What in Woods is introspection and critical discourse, a branding and cathartic surgery for the collective psyche, dwindles into petty bourgeois conformism and cheap opera in von Gerkhan.(For instance, von Gerkhan’s suggestion that Piata Unirii be transformed into a lake is downright ludicrous: the Bucharest subway gets damp and wet with every rain drop – there is no need for a huge water platform on top of it.)
And do not make the mistake to imagine that the cathedrals of consumerism von Gerkhan saw rising around a House of the Republic that remains intact and continues as the center of ultimate state power are more feasible than Woods’ “meta-institutes.” The former are economically unavailing, and no sane investor will come to put in the money for the fantastic buildings imagined by von Gerkhan and appraised by the “Bucharest 2000” jury and the people who have taken a fancy to this model.
The latter are, frankly speaking, an eye sore, although some of the deconstructivist works seem, in the long run, rather picturesque than truly critical or subversive. The two proposals for cyborg-buildings in Sarajevo seem to me quite modest, if we are to compare them with the war ruins they once were.
Still, even if equally unlikely to become reality, the Sarajevo-Woods model is one of intellectual altitude, whereas the Bucharest-von Gerkhan model is one of incredible platitude.
To conclude, I will maintain the following: realistically speaking, Bucharest is closer to Istanbul than to Paris, but not for the reasons invoked by “experts” lost in reverie. Paris and Istanbul are not – either positively or negatively – the cities we still believe they are.

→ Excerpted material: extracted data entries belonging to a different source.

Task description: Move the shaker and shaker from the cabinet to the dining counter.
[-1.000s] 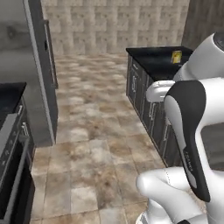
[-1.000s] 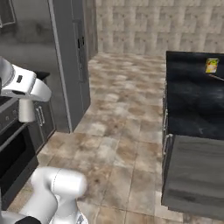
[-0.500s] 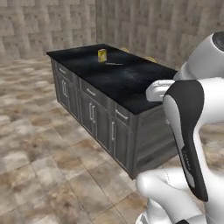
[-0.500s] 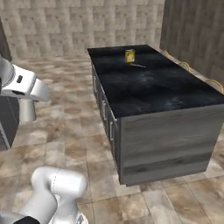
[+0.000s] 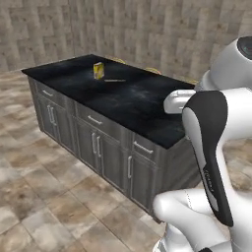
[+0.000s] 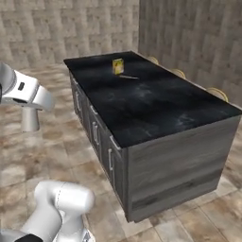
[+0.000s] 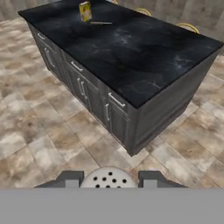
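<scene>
The gripper point(image 7: 109, 178) is narrowed onto a white shaker point(image 7: 108, 179): in the hand view the shaker's round, perforated top sits between the two dark fingertips point(image 7: 70, 177), one on each side of it. It hangs above the tiled floor point(image 7: 39, 127), near the closest corner of the dining surface point(image 7: 144, 57) and apart from it.

The surface is a long black marble slab with white veins, and below its long edge run grey drawers point(image 5: 96, 119) and doors with silver handles. Near its far end stands a small yellow carton point(image 5: 99, 70), upright, with a thin pale stick-like thing point(image 5: 114, 80) lying flat just beside it; what that thing is cannot be told. Along the far long edge the rounded tops of stools point(image 6: 217, 93) show. In the right base view the white arm point(image 6: 24, 90) reaches over the floor, well left of the surface.
</scene>
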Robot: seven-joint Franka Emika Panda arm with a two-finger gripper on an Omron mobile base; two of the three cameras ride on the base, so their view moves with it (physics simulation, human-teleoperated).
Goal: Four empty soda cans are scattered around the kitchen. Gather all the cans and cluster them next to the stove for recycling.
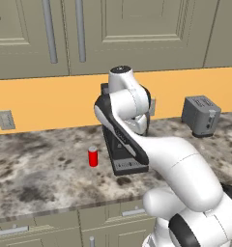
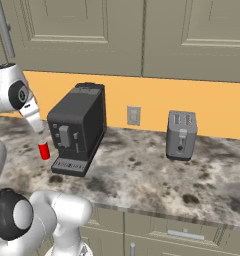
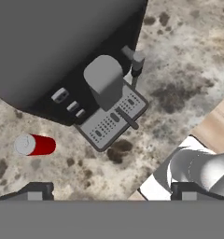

As an anti-nostalgic treatment, there are three types of possible cures:
study visits to contemporary Istanbul, a live, developing city with a coherent personality and well-preserved monuments of a value, which we, living in the province of the province of any empire that ever chose to toss us in or out, cannot even dream of.
Detoxification visits to Paris, in order to realize that this dusty town on Dîmbovita’s banks does not even come close to the African or Magrebian ghettoes surrounding the City of Lights, not to speak of its center.
A serious study of the post-traumatic approach on urban violence taken up by Lebbeus Woods. He is the only one who, probably unconcerned with Bucharest, offers us a plausible investigation of the long-term moral and urban consequences of our collective acts in the, alas, so recent past.